Deutsche
Umwelthilfe fordert Verkehrsminister Scheuer mit „Three Billboards
Outside BMVI“ im Zuge einer Guerilla-Aktion vor dem Ministerium plakativ
zum Handeln auf – Das zuständige Kraftfahrt-Bundesamt muss 5.000 Euro
Bußgeld pro Betrugsdiesel gegen Audi, BMW, Daimler, Opel, Porsche, VW
und ausländische Hersteller wie Fiat wegen der Verwendung illegaler
Abschalteinrichtungen verhängen und geltendes Recht
durchsetzen – Neues Rechtsgutachten belegt, dass Bußgelder auch gegen
ausländische Fahrzeughersteller wie Fiat möglich und erforderlich sind –
Hersteller müssen zur technischen Nachrüstung der Betrugs-Diesel auf
eigene Kosten verpflichtet werden – Einnahmen
aus den überfälligen Geldbußen sollen zur Finanzierung der
Verkehrswende in Deutschland verwendet werden
Berlin, 18.7.2018:
Die Deutsche Umwelthilfe (DUH) fordert Bundesverkehrsminister Andreas
Scheuer auf, endlich geltendes Recht durchzusetzen und Bußgelder
in der nach EU-Recht geforderten Höhe gegen die betrügerischen
Autokonzerne zu verhängen, deren Diesel-Pkw nachweislich mit einer
illegalen Abschalteinrichtung versehen sind. Aktuell sind bei circa vier
Millionen Diesel-Pkw betrügerische Abschalteinrichtungen
amtlich nachgewiesen. Weitere Euro 5 und 6 Diesel-Pkw-Modelle mit
Betrugssoftware werden folgen. Die DUH geht insgesamt von elf Millionen
betroffenen Diesel-Pkw in Deutschland aus.
Trotz
der eindeutigen Rechtslage hat das Kraftfahrt-Bundesamt (KBA) bislang
keine Geldbußen gefordert. Dabei wäre das KBA auch für diejenigen
Autohersteller zuständig, gegen
die noch keine deutsche Staatsanwaltschaft ermittelt, vor allem also
für die ausländischen Hersteller, die Autos in Deutschland verkaufen. Um
auf diesen Missstand hinzuweisen, hat die DUH am frühen Morgen des
18.Juli.2018 drei große Werbetafeln vor dem Verkehrsministerium
in Berlin installiert. Sie tragen die Botschaft „12.860 DEAD, 800.000
SICK, 11 MILLION CHEATED DIESEL-OWNERS“; „AND STILL NO REAL FINES OR
FIXES?“; „HOW COME, MINISTER SCHEUER?“. Zum Pressefoto:
http://l.duh.de/p180718.
Ihre Forderung
untermauert die DUH mit einem bei der Aktion vorgestellten aktuellen
Rechtsgutachten von Remo Klinger. Dieses belegt die nach nationalem
Recht vorhandenen Möglichkeiten, die Hersteller von Kraftfahrzeugen,
die Fahrzeuge mit unzulässigen Abschalteinrichtungen in Verkehr
gebracht haben, mit Geldbußen zu belegen. Das durch die
Staatsanwaltschaft Braunschweig gegen Volkswagen verhängte Bußgeld von
einer Milliarde Euro betrifft andere schwerwiegende Rechtsverstöße.

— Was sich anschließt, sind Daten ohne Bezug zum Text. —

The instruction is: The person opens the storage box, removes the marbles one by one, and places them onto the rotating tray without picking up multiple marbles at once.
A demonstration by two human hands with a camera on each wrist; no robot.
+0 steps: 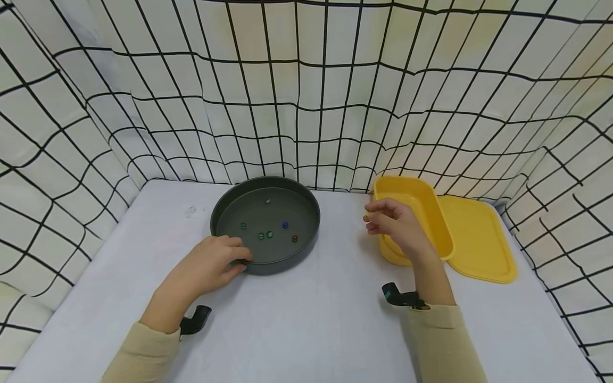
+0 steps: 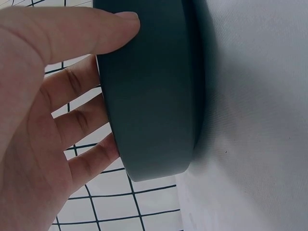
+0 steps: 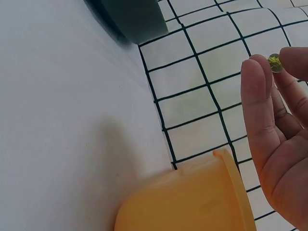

Allein die sich aus dem Inverkehrbringen von 2,6 Millionen
VW-Betrugsdiesel ergebende Geldbuße beläuft sich auf 13 Milliarden Euro,
wie das Rechtsgutachten zeigt.
„Während
Bundesverkehrsminister Scheuer wie schon seine Vorgänger nicht willens
ist, die gesetzlich vorgeschriebenen Strafen gegen die Konzerne
auszusprechen, fordert beispielsweise die französische
Antibetrugsbehörde
18 Milliarden Euro Strafe von inländischen und italienischen
Herstellern. Doch nicht nur die Beachtung rechtlicher Vorgaben wird
durch Minister Scheuer missachtet, auch die Umsetzung der politischen
Vereinbarung des Koalitionsvertrags, wie etwa die Durchsetzung
wirksamer Hardwarenachrüstung für alle Betrugsdiesel, kommt nicht
voran. Während einer Privatperson beim dreimaligen Busfahren ohne
Fahrschein eine Gefängnisstrafe droht, schützt Dieselminister Scheuer
einseitig die Autokonzerne und lässt die betrogenen Autohalter
im Dieseldunst allein“, so
Jürgen Resch, Bundesgeschäftsführer der DUH. „Die auch seitens
der EU-Kommission geforderten Strafzahlungen sollten zweckgebunden für
die Finanzierung der Verkehrswende verwendet werden. Wir müssen die
kollektiven Verkehre, Bahn, Bus und Straßenbahn
stärken und den motorisierten Individualverkehr nach dem Beispiel von
Wien und Zürich aus den Innenstädten weitgehend verbannen.“
Die DUH geht
davon aus, dass insgesamt circa elf Millionen Euro 5 und Euro 6
Diesel-Pkw in Deutschland mit einer illegalen Abschalteinrichtung
ausgestattet sind und unsere Innenstädte mit dem giftigen
Dieselabgasgift
Stickstoffdioxid (NO2) verpesten. 12.860 vorzeitige Todesfälle sind
jährlich in Deutschland auf die Belastung mit NO2 zurückzuführen. Der
Schadstoff verursacht zudem nach Berechnungen des Umweltbundesamts jedes
Jahr mehr als 800.000 Atemwegs-, Herz-Kreislauferkrankungen
und Diabetes – besonders Kinder, alte und gesundheitlich vorbelastete
Menschen sind gefährdet.
Das KBA
verzichtet nicht nur auf Geldbußen – es verlangt auch keine wirksame
Reduktion der Abgasemissionen, sondern genehmigt sogar die
Implementation neuer, nun „legaler“ Abschalteinrichtungen, wie
sogenannte „Thermofenster“.
So kommen die deutschen Hersteller selbst im Falle eines festgestellten
Betrugs mit weitgehend unwirksamen Micky-Maus-Software-Updates davon.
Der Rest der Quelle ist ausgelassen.